Thursday, December 1, 2016

November 20, 2016

It seems natural to be lost in the roll of waves
and the sawing of insects,
all night to lie hearing this,
then stand up and walk to the ocean
while the heat grows around us
like a room filling up with parachutes

 -Carolyn Smart, Dawn

xxx

I’ve been keeping the idea of this entry in my back pocket for a while. At the beginning of the semester, I interviewed a couple of students about a new club on campus, called Turning the Tide. The leaders (I will call them TJ and Mack) started the club with the goal of protecting the Salish Sea and its coastline, (Willow’s Beach included) from urban expansion, tankers and other oil production industries. The club’s mandate was what most intrigued me; Tj and Mack plan to organize activities that will get club members out and experiencing the “wilderness” they are trying to protect. Their idea is that members will be more likely to defend the wild areas with which they’ve formed a personal bond. TJ explained to me that the club’s activities (like hikes and beach clean-ups) are designed less as protests against the vague threat of encroaching industry, and more as productive celebrations of Victoria’s surrounding wildlife areas.

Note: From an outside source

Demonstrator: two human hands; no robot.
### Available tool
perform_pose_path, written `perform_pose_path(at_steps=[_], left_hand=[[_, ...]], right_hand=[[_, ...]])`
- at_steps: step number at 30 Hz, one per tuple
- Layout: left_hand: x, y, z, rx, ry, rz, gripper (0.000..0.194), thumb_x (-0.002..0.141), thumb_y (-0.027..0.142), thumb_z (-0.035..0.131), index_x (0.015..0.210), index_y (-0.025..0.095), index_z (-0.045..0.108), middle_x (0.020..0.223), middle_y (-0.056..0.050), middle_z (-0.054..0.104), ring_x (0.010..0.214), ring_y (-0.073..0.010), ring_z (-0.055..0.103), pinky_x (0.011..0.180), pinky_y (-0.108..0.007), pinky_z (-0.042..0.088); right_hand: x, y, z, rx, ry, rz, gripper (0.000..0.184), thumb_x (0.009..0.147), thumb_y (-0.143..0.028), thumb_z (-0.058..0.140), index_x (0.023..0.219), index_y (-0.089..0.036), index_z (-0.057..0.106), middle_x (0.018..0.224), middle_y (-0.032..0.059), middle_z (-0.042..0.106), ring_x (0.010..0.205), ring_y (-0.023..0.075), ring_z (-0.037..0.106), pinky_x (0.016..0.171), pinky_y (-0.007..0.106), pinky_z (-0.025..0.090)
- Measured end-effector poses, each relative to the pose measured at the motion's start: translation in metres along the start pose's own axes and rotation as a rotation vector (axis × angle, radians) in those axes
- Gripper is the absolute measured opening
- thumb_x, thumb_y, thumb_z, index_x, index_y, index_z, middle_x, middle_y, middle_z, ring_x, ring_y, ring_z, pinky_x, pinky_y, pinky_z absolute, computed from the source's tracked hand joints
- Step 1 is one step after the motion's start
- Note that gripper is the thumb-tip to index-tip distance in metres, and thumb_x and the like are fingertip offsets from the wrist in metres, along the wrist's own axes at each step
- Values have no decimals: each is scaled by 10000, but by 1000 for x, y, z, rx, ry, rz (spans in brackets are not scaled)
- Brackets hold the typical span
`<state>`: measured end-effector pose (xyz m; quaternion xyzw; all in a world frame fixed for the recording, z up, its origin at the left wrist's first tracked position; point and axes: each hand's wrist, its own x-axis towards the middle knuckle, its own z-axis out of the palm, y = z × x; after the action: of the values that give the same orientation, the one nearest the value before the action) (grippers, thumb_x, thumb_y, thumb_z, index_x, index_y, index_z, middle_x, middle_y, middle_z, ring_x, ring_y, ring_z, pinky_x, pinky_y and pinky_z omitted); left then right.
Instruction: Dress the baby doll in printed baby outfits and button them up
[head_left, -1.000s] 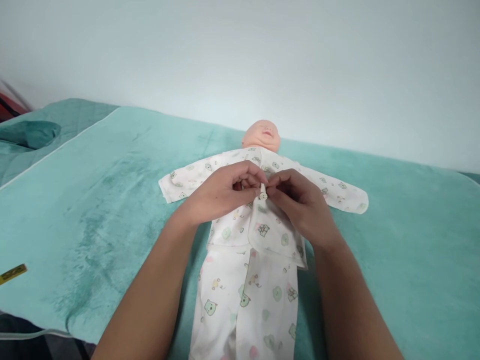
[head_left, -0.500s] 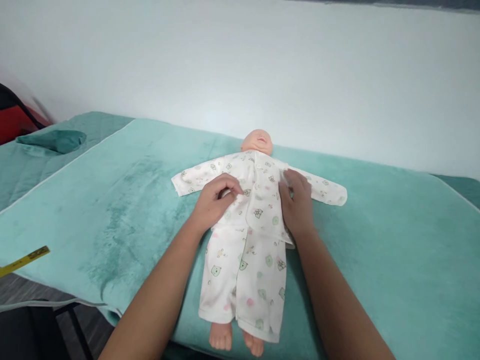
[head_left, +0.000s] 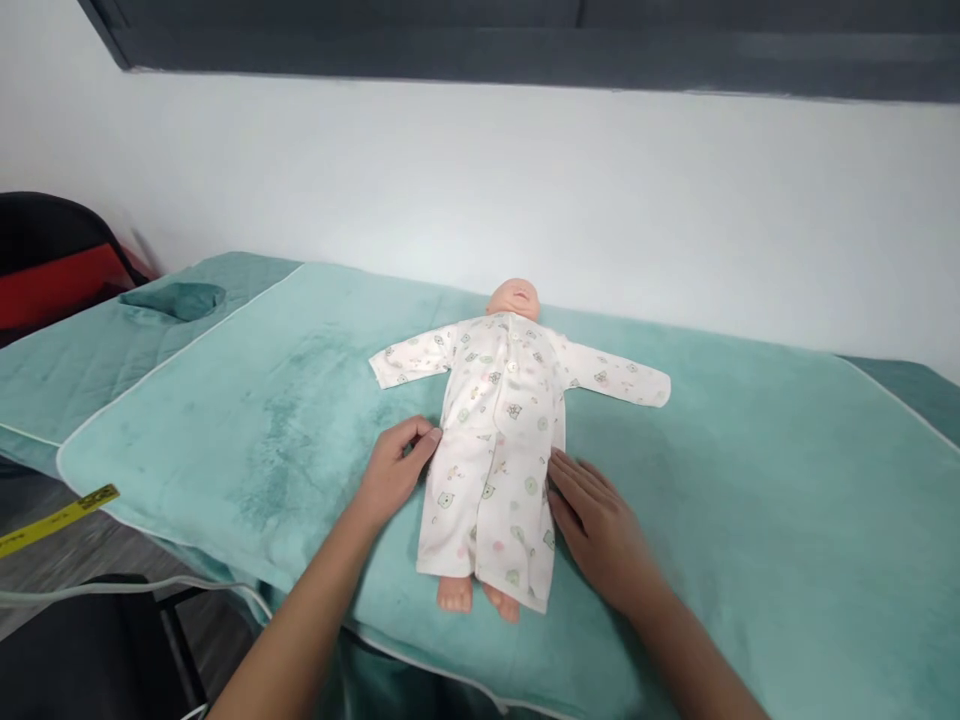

TJ said that “success for the club doesn’t depend on whether or not the oil tankers” or other such projects, “go through. Obviously we’d like it to be as pristine of an area as it can be… but if the pipelines do go through, that’s not going to make us stop loving the Salish Sea. We just want to do what we can to let people realize how beautiful it is and why it deserves protecting.” Mack said, “Promoting a culture that loves this area and is politically engaged in this area is most important, because… it means you build a resilience within the community to respond when these kinds of things do happen.”

But the club’s main focus is on the end-of-year canoe trip, and it is this point that most closely relates to my project. In conjunction with the Redfish School of Change, UVic’s Turning the Tide aims to include its membership in the annual Turning the Tide People’s Paddle, a four-day, 70km-long canoe trip in which participants paddle up and down the Salish Sea in a display of unity against pipeline and tanker projects. In reviewing my notes on the interview, I draw parallels between TJ and Mack’s description of the protest paddle and that of the canoe trip in Pierre Trudeau’s essay “Exhaustion and Fulfillment: The Ascetic in a Canoe” (13). In his essay, Trudeau describes the canoe trip as laying a base and building a foundation upon which he may rebuild himself as a better man. TJ and Mack claimed their canoe excursion would lay a similar base for their ongoing protest. Through the People’s Paddle, TJ, Mack, and other participants felt closely connected to the nature around them and were renewed in their desire to protect it.



I remember TJ and Mack emphasizing the physical hardship of the excursion with a sense of pride. While most people did choose to canoe or kayak the distance, they spoke of one man who swam the full 70km. Mack herself was a first-time canoer and found the physical strain of the trip challenging, but rewarding. They shared in Trudeau’s opinion of the necessity of the physical work: it brought them closer to both their fellow canoers and their surrounding wilderness. Though Trudeau’s essay was aimed towards rich boarding school boys, while TJ and Mack’s club is aimed at mostly liberal-minded university students, they share a common thread. They both reflect the ongoing desire of society to better understand ourselves and better connect with our fellow man through time spent in wilderness. For Canadians, the act of getting out on the water still represents a return to our roots and a renewal of our spirit, no matter where we’re from. In class, we analyzed how we may be wrong in thinking this way. Time spent in nature cannot rid us of our humanness, cannot render us more animal than we already are. But at the same time, there is a part of about us that remains animal.  And that part of us likes water, it just does. Like golden retrievers and Bengal tigers, we humans are of a species that nurtures a natural predisposition to enjoy playing in pools, lakes, rivers, and seas. In class, we have been asked to analyze our birthrights, to consider what we consider belonging to us, and why. I have thought about it. And I have come to the conclusion that renewal through water is our birthright. Something (God? Evolution?) made humankind responsive to the sound of sea waves, the salty smell of ocean air, the feel of sand between our toes. When we feel out of touch with ourselves, our friends, or our place in the world, then we go back to the water. It’s simply in our blood.